Itulah beberapa nash yang menunjukkan larangan ikhtilaath antara laki-laki dan wanita yang bukan mahramnya.[5]
Wallaahu a’lam.
[abul-jauzaa’ – sidabowa, banyumas, 1432 H].


[1]      Fatwa ini merupakan jawaban atas pertanyaan : “Apakah boleh ikhtilath antara laki-laki dan wanita jika aman dari fitnah ?”.
[2]      Adapun ikhtilaath jenis kedua tidak perlu dibahas, karena sudah jelas (keharamannya).
[3]      Dalam riwayat lain:
حدثنا أبو داود قال حدثنا عبد الله بن نافع عن أبيه عن بن عمر ان رسول الله صلى الله عليه وسلم لما بنى المسجد جعل بابا للنساء وقال لا يلجن من هذا الباب من الرجال أحد قال نافع فما رأيت بن عمر داخلا من ذلك الباب ولا خارجا منه
Telah menceritakan kepada kami Abu Daawud, ia berkata : Telah menceritakan kepada kami ‘Abdullah bin Naafi’, dari ayahnya, dari Ibnu ‘Umar : Bahwasannya Rasulullah shallallaahu ‘alaihi wa sallam ketika membangun masjid, beliau menjadikan satu pintu khusus bagi wanita, dan bersabda : “Jangan ada seorang laki-laki pun yang masuk dari pintu ini”. Naafi’ berkata : “Aku tidak pernah melihat Ibnu ‘Umar masuk dan keluar melewati pintu tersebut” [Diriwayatkan oleh Ath-Thayaalisiy no. 1829].
[4]      Dalam riwayat lain disebutkan :
فإذا قام رسول الله صلى الله عليه وسلم قام الرجال
“Apabila Rasulullah shallallaahu ‘alaihi wa sallam berdiri, maka barulah laki-laki ikut berdiri (untuk pulang/bubar)” [Diriwayatkan oleh Al-Bukhaariy no. 866].
[5]      Ada beberapa perkecualian yang tidak termasuk bagian dari ikhtilaath yang diharamkan, silakan baca : http://www.almanhaj.or.id/content/2846/slash/0

Comments

abang mengatakan...

kalo di lingkungan kerja, ada saat2 tertentu seorang pegawai mengharuskan 1 ruangan dengan wanita, misalnya Bosnya adalah wanita yg memanggilnya ke ruangan, sehingga terjadi khalwat.

pada asalnya pekerjaan ini halal, namun 'pernak-pernik' di lingkungan kerja ini yg menjadikan banyak pelanggaran, misalnya ikhtilath dan Khalwat.

selama ini sih cuman bisa meminimalisir.

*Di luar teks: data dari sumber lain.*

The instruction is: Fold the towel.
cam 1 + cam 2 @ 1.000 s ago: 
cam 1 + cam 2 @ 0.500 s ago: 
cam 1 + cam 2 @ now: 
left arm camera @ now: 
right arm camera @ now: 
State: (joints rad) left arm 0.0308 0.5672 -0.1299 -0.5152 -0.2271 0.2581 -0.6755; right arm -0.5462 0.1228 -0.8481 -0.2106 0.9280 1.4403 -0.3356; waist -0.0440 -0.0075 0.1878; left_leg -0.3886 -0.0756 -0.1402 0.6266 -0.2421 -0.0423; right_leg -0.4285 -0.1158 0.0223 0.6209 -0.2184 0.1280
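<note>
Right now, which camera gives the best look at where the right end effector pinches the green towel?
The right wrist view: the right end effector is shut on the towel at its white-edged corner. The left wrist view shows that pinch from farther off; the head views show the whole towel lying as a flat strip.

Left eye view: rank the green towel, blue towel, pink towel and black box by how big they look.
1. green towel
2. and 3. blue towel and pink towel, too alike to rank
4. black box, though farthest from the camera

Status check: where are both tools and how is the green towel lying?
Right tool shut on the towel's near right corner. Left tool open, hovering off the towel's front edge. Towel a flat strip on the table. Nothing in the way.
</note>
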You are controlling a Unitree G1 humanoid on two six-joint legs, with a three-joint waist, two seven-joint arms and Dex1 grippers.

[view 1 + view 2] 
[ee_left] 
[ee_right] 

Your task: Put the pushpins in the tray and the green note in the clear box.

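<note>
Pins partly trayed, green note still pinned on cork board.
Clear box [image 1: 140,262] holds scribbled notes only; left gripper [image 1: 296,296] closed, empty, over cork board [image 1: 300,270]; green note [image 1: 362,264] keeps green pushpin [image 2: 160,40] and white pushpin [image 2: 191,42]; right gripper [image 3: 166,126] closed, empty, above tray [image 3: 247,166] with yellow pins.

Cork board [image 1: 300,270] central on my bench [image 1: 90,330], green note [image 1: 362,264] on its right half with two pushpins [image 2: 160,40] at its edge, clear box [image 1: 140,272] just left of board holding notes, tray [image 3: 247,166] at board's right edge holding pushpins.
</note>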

Tidak bisa menghindar sama sekali.

1.) Apakah gaji yg saya terima tetap halal dgn kasus demikian ?

2.) Pengennya sih wirausaha. Kalo buka Warung makan / Resto, apakah kita sebagai pemilik bertanggung jawab terhadap ikhtilath di antara pembeli ? atau kita tidak dibebani atas apa yg dilakukan pembeli ?

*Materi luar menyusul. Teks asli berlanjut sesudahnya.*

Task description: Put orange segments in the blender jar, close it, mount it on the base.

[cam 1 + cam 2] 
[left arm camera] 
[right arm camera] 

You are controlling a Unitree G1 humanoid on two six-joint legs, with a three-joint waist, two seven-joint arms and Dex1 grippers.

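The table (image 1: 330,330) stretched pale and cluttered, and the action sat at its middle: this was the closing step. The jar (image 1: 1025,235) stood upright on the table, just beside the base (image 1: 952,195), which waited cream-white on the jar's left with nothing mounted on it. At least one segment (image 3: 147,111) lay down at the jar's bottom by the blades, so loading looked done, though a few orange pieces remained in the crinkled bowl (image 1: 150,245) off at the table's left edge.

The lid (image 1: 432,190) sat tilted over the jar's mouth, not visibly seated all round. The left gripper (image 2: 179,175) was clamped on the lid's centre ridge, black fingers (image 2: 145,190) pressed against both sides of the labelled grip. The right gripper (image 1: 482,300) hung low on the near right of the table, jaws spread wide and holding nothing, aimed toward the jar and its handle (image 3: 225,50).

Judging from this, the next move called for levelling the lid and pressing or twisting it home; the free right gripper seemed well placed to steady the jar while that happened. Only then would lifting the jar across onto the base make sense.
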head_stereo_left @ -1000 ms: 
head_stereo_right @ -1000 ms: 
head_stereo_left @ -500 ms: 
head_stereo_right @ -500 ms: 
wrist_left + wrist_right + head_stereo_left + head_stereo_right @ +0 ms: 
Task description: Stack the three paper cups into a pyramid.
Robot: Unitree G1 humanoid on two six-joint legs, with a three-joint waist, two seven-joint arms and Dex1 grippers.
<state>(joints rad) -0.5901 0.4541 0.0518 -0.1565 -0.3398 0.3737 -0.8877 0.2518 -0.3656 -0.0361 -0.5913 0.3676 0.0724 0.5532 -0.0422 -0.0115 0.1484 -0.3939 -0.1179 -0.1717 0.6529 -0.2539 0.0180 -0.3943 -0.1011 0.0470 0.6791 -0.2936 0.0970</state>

3.) (maaf tdk sesuai topik). Apakah kalo buka rumah makan mutlak harus tutup di saat jam sholat ? krn tidak memungkinkan menutup Rumah makan saat ada pembeli. Apa boleh mempekerjaan orang2 kuffar yg tidak sholat sehingga mreka bisa melayani pembeli di saat pegawai muslim pergi ke masjid ?

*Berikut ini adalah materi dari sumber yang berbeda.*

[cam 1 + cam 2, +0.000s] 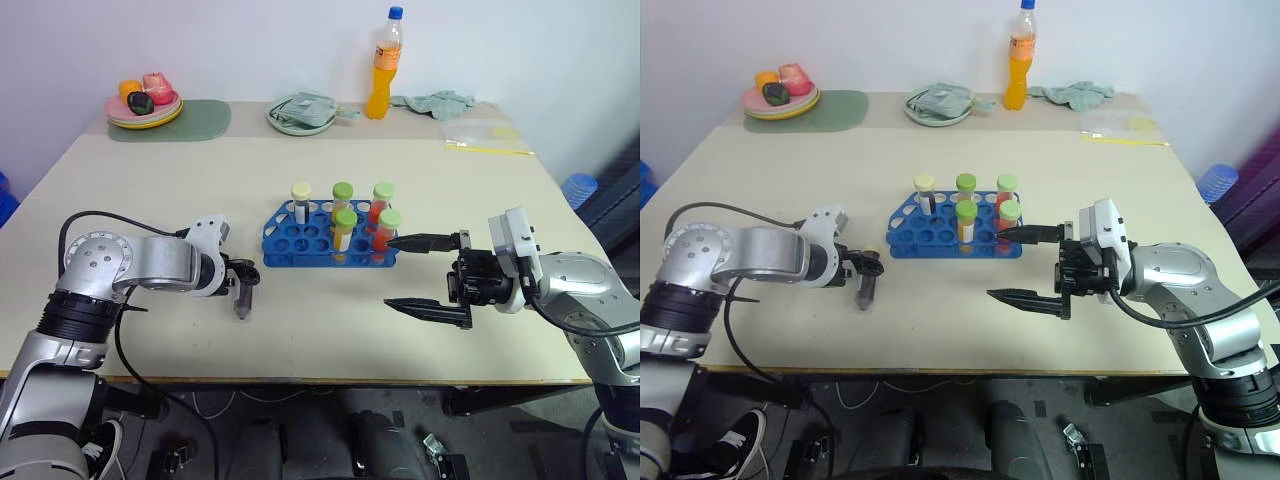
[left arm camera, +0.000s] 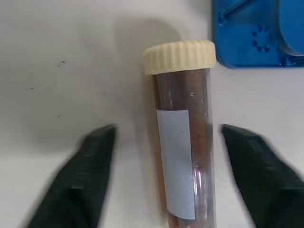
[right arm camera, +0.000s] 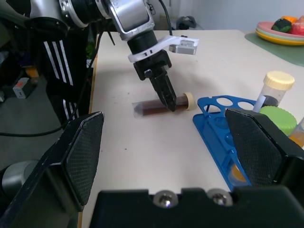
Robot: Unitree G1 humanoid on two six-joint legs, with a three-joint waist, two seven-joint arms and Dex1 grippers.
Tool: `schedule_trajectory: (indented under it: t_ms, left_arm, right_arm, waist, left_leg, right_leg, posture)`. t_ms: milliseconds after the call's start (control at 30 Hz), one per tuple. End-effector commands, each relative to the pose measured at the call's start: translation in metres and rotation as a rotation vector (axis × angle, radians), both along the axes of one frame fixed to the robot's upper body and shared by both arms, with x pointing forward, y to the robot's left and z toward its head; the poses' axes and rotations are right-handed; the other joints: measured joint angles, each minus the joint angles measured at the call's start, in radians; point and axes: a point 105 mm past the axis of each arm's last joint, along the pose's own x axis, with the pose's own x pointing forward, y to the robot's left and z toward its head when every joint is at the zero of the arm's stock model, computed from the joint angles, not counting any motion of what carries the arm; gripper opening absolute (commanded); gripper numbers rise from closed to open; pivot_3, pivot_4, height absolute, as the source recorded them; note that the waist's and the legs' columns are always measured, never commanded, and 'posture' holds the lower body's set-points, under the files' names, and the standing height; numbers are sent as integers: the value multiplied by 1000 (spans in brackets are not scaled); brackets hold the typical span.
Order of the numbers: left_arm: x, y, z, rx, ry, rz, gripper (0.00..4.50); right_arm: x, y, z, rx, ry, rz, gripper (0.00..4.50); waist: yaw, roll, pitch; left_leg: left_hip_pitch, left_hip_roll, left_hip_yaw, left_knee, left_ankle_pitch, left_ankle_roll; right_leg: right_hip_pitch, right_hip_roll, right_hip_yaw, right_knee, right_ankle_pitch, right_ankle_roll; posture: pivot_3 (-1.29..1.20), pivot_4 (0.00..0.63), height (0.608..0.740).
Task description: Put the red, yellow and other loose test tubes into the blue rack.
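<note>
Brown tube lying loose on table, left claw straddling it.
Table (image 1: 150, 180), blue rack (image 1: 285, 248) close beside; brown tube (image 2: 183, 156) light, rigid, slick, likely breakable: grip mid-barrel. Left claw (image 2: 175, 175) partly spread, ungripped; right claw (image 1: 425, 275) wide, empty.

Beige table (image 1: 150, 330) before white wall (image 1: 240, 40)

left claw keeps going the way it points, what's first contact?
Most likely the brown tube with the cream cap, lying flat on the table. The left claw points down at it, open, one finger each side. Past it, just tabletop.
</note>
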Motion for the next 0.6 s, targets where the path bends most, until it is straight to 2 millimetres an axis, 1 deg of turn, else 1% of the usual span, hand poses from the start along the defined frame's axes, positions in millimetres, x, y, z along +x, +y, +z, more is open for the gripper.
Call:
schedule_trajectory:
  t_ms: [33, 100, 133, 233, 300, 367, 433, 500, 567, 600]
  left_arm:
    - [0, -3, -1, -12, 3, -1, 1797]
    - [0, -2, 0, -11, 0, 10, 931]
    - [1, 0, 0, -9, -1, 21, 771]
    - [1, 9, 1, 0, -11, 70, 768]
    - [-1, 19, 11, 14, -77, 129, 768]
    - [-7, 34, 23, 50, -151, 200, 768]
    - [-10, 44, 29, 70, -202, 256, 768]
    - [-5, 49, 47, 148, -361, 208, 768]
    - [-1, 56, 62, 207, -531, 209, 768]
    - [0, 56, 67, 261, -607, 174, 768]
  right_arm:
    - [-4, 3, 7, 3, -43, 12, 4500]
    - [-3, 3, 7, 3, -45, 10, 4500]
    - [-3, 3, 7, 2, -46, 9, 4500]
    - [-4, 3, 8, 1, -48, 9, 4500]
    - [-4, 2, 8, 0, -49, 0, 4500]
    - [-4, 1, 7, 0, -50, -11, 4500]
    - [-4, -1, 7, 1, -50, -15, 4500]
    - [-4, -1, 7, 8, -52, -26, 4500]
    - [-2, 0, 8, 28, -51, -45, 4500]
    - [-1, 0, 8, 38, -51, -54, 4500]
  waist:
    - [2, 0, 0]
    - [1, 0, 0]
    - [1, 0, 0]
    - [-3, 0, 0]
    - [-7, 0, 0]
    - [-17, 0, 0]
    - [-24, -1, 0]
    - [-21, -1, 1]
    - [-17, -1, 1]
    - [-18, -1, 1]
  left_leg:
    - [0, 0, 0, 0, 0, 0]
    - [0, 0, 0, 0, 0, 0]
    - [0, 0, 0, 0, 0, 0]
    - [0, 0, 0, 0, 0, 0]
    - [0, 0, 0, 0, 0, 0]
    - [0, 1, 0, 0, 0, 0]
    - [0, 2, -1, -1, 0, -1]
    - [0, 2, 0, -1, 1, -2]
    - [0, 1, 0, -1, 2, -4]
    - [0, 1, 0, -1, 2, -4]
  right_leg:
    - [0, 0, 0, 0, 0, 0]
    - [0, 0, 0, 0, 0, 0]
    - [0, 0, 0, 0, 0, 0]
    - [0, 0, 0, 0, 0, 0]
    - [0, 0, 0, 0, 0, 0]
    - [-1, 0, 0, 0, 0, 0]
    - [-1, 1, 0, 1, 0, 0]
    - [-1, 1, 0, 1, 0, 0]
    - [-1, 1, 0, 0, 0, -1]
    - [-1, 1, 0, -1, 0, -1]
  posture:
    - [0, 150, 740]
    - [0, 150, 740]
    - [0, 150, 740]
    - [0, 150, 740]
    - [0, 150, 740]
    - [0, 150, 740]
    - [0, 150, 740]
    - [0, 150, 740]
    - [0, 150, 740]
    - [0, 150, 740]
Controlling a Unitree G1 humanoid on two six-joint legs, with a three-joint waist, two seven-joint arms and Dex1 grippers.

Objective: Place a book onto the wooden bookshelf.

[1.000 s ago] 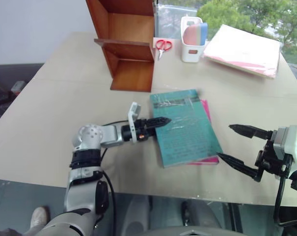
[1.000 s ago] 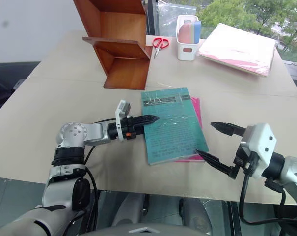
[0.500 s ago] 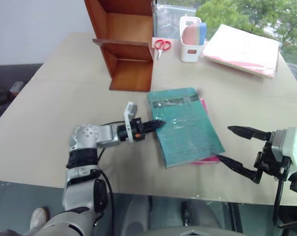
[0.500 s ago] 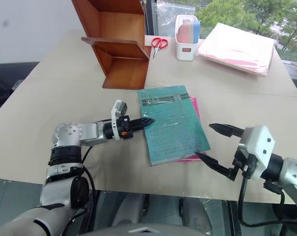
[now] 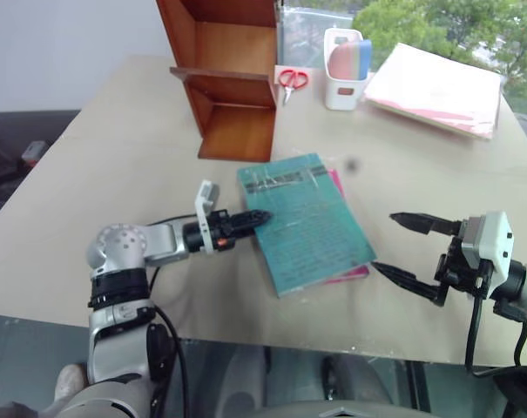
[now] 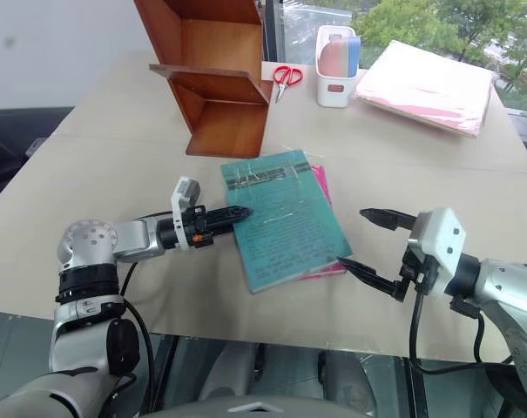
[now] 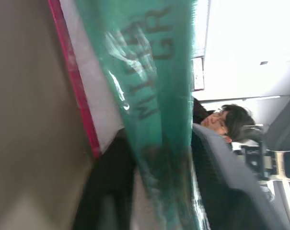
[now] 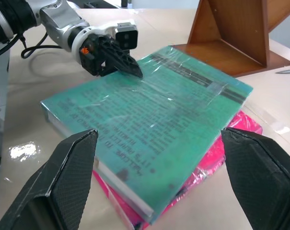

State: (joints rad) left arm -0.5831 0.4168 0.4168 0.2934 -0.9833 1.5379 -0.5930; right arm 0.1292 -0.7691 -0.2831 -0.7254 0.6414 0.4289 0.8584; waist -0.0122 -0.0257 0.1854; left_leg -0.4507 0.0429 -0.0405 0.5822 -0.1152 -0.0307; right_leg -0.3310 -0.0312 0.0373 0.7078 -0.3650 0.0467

Abu Al-Jauzaa' : mengatakan...

1. Halal.

2. Pada asalnya tidak.

3. Ya, ditutup.

Memungkinkan, banyak yang telah mempraktekkan itu. Caranya, sebelum jam shalat sudah diingatkan bahwa (misal) setengah jam lagi akan istirahat (tutup).

Anda tidak perlu memperkerjakan orang kuffar, karena orang muslim masih banyak. Tidak ada manfaatnya memperkerjakan orang kuffar dalam kasus Anda itu, kecuali manfaat hanya dunia semata. Selain itu jika Anda memperkerjakan orang kafir, maka Anda bisa jadi bahu membahu dalam kemunkaran. Adzan yang seharusnya didatangi malah ditinggalkan hanya karena fasilitas makan di tempat makan tersebut plus ngobrol kesana dan kemari. Insya Allah ditutup seperempat jam sebelum adzan dan dibuka seperempat jam setelah selesai shalat berjama'ah tidak akan membuat usaha bangkrut.